Ceremonies. Ukrainian culture was very rich in traditional lore into the beginning of the twentieth century, in part, because it was relatively isolated from cosmopolitan influences and the leveling pressures of industrialization. Most emigrants, then, identified with a rich tradition of rituals and customs. Social life was generally disrupted upon migration because of the isolation and because Canadian policies for settling the prairies precluded tight-knit village settlements. Nonetheless, in many communities, various customs were maintained, adapted, and sometimes reconstructed to establish a unique Ukrainian-Canadian ritual culture. The most important ceremony dealing with the life cycle is the wedding, which is often large and features food, drink, socializing, dancing, and gift-giving.

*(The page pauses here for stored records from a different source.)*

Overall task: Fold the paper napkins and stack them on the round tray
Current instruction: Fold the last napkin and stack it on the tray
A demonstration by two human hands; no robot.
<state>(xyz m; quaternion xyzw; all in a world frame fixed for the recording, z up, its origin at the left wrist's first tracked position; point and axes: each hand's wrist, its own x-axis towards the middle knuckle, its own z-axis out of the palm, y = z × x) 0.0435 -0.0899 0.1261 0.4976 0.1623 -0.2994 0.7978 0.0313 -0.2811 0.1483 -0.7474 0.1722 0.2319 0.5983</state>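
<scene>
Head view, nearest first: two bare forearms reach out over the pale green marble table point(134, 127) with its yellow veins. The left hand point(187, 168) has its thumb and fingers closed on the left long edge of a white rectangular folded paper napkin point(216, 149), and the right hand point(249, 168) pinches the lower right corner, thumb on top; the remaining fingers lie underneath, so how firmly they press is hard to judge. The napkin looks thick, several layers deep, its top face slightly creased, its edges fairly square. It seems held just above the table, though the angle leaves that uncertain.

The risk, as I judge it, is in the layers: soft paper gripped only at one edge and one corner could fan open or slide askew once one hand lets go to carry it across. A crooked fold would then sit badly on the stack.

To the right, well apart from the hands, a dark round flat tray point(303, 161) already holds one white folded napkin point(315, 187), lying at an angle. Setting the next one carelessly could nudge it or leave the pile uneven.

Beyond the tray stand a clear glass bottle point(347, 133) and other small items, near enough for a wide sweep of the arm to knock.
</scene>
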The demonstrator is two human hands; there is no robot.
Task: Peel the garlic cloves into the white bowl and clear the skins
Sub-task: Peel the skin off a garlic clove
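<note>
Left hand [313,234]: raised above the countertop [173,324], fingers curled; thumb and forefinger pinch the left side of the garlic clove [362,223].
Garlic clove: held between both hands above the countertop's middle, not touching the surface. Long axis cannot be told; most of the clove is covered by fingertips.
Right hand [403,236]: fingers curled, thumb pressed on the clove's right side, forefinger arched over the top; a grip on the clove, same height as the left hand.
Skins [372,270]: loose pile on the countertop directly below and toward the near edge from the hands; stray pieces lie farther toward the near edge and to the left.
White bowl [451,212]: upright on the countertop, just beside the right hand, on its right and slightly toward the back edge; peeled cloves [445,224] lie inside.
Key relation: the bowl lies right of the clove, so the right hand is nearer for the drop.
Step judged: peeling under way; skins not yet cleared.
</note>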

The cultural response to death has been partially influenced by the community's Eastern Christian spirituality as well as by connections with its peasant origins. These factors are reflected in the services conducted during burial, a lessened tendency to isolate the living from the corpse, somewhat particular grave markers, and traditional cemetery visitations at prescribed intervals. In general, however, funeral practices and attitudes now conform closely to those of the Canadian mainstream.

The most important calendar holidays are Christmas ( Rizdvo ) and Easter ( Velykden' ), both of which retain many Ukrainian features. The main focus at Christmas is on the Christmas Eve supper, consisting traditionally of twelve meatless dishes. Caroling, church service, and visiting follow. Christmas is celebrated twice each year by many Ukrainian families in Canada, once on December 25 and again, Somewhat differently, on January 7. The highlight at Easter is breaking the Lenten fast with a blessed family meal on Sunday after church service. A pre-Lenten party ( Pushchennia ), New Year's Eve ( Malanka ) on January 13, and harvest festival ( Obzhynky ) celebrations are common in many communities.

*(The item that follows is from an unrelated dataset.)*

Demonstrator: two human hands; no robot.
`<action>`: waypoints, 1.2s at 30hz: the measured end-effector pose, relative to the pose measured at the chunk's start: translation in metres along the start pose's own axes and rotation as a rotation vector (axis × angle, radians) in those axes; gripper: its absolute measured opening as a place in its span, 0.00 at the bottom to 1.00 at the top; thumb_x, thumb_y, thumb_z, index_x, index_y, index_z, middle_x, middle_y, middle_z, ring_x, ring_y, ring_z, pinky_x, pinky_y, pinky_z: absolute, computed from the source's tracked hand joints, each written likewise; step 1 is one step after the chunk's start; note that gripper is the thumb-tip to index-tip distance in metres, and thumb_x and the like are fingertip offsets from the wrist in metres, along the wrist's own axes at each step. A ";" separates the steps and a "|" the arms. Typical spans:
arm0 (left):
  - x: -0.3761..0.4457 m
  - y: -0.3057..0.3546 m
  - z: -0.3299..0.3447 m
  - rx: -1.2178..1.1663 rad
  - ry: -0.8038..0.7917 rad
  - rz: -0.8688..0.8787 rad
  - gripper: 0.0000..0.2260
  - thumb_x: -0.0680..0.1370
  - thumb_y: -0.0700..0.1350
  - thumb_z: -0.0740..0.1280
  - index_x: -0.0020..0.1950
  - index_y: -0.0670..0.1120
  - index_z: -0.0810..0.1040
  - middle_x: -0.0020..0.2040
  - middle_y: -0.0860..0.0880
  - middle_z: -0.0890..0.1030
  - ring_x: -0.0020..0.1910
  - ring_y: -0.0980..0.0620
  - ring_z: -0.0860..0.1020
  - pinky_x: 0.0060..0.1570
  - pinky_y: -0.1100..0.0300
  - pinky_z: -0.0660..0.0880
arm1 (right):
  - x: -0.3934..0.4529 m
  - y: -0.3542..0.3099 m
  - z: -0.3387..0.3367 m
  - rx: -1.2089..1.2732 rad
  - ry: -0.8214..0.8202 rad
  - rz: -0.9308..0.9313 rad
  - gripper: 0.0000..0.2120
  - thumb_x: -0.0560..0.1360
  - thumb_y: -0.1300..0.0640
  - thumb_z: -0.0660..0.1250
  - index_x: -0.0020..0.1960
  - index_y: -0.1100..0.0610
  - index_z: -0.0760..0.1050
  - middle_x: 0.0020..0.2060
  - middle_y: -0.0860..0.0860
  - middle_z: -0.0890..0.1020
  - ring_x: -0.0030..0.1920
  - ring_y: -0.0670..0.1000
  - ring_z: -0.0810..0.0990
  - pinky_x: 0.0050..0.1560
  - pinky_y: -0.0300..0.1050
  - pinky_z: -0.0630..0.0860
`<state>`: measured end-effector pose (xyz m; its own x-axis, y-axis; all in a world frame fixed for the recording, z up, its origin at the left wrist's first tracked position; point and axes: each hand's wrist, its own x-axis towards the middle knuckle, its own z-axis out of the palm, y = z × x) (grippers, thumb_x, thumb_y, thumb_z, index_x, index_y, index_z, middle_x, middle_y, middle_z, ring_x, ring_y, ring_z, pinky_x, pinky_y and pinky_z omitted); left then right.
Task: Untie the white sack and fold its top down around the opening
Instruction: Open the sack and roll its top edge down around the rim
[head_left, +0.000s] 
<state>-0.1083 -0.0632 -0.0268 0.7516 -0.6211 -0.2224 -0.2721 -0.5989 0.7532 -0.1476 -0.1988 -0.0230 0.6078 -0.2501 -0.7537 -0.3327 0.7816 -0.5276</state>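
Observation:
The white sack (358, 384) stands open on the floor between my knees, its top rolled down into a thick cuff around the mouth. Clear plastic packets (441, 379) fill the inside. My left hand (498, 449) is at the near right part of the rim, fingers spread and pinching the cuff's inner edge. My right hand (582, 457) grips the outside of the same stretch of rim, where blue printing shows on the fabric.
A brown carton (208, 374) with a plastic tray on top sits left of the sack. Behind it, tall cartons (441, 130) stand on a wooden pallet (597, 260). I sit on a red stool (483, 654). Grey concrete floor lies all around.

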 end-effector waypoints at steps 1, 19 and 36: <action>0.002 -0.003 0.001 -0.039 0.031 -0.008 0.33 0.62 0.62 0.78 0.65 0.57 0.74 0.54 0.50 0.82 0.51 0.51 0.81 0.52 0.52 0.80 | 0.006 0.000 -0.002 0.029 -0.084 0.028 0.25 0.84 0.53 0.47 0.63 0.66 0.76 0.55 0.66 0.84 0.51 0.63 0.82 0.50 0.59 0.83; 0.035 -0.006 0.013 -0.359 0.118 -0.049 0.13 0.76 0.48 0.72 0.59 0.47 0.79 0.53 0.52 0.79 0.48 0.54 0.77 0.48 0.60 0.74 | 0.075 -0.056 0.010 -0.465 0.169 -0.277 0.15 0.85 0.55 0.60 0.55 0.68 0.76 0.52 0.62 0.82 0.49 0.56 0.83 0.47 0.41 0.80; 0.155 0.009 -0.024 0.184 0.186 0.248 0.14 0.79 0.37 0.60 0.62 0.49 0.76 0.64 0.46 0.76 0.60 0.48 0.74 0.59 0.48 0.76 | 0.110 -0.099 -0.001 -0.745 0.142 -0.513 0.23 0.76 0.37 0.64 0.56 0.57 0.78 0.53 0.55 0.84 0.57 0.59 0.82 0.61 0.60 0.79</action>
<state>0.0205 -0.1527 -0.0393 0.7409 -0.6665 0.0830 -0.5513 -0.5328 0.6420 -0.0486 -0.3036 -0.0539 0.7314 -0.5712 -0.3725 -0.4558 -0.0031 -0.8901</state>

Other holidays include Ukrainian Independence Day, the anniversary of Taras Shevchenko (Ukraine's national poet), and numerous smaller religious feasts. Ukrainian-Canadians also participate in Canadian holidays such as Valentine's Day, Canada Day, Halloween, Thanksgiving, and so on.

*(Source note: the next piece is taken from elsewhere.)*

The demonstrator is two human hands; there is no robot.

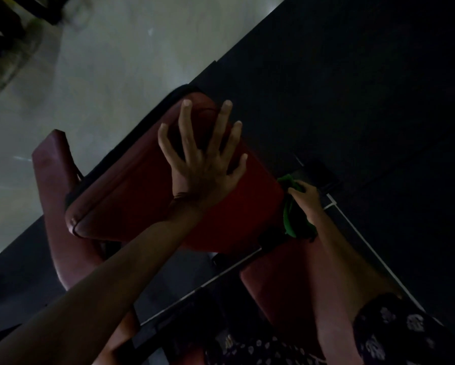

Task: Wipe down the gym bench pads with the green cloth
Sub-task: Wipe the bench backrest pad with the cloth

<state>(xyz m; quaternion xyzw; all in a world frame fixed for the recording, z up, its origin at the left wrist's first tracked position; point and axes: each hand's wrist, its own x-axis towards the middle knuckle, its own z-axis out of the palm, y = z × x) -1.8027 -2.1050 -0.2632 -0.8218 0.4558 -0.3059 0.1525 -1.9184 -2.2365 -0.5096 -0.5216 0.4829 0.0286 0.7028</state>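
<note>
pad (142,196) long axis lower-left to upper-right, left hand (205,164) flat

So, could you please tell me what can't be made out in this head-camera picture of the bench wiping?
- Green cloth: mostly hidden behind the right hand and the edge of the red pad; only folds show.
- Right hand's fingertips: buried in the cloth.
- Pad surface under the left hand: covered by its spread fingers.
- Bench frame below: lost in dark shadow.
- Objects at top left: motion-blurred, cut by the frame edge.
</note>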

Arts. The arts are very important to Ukrainian-Canadian culture. Indeed, they compose the most prominent aspect of Ukrainian-Canadian life in the minds of many Ukrainians and non-Ukrainians alike. Many folk arts were brought over from Europe by the early immigrants, as they lived in a culture where domestic objects were mostly handmade and activities were directly organized. In Ukraine, the style and form of these arts were quite specific. The arts came to be closely identified with Ukrainian consciousness itself. With the transition to the urban, technological, and consumer-oriented world of twentieth-century Canada, the old activities and crafts lost much of their practical worth. On the other hand, many retained or even gained value as symbols of Ukrainianness, markers of a special subculture within the Canadian milieu. This function has remained relevant in the contemporary North American context. In association with this process, many of these "folk arts" changed radically in form, materials, and context. The terms "pseudo-folk arts," "national arts" or "Ukrainian pop" have been proposed to reflect some of the contemporary features of this type of activity. Popular contemporary manifestations of Ukrainian-Canadian material culture include folk costumes, weaving, embroidery, Easter egg painting, church architecture, various styles of pottery, and miscellaneous novelty items. The fine arts of literature, painting, and sculpture have vibrant Ukrainian variants in Canada. Staged folk dance and choral singing are extremely popular in many communities. The Ukrainian music industry includes recording artists in many different styles.

Medicine. Folk medicine was strong in western Ukrainian villages and in rural Canada in earlier years. Local specialists developed much knowledge and expertise dealing with a wide variety of health problems. Remnants of this lore exist unofficially, sometimes dealing with problems outside the realm of traditional medicine. Ukrainian-Canadians participate in the Canadian health care system.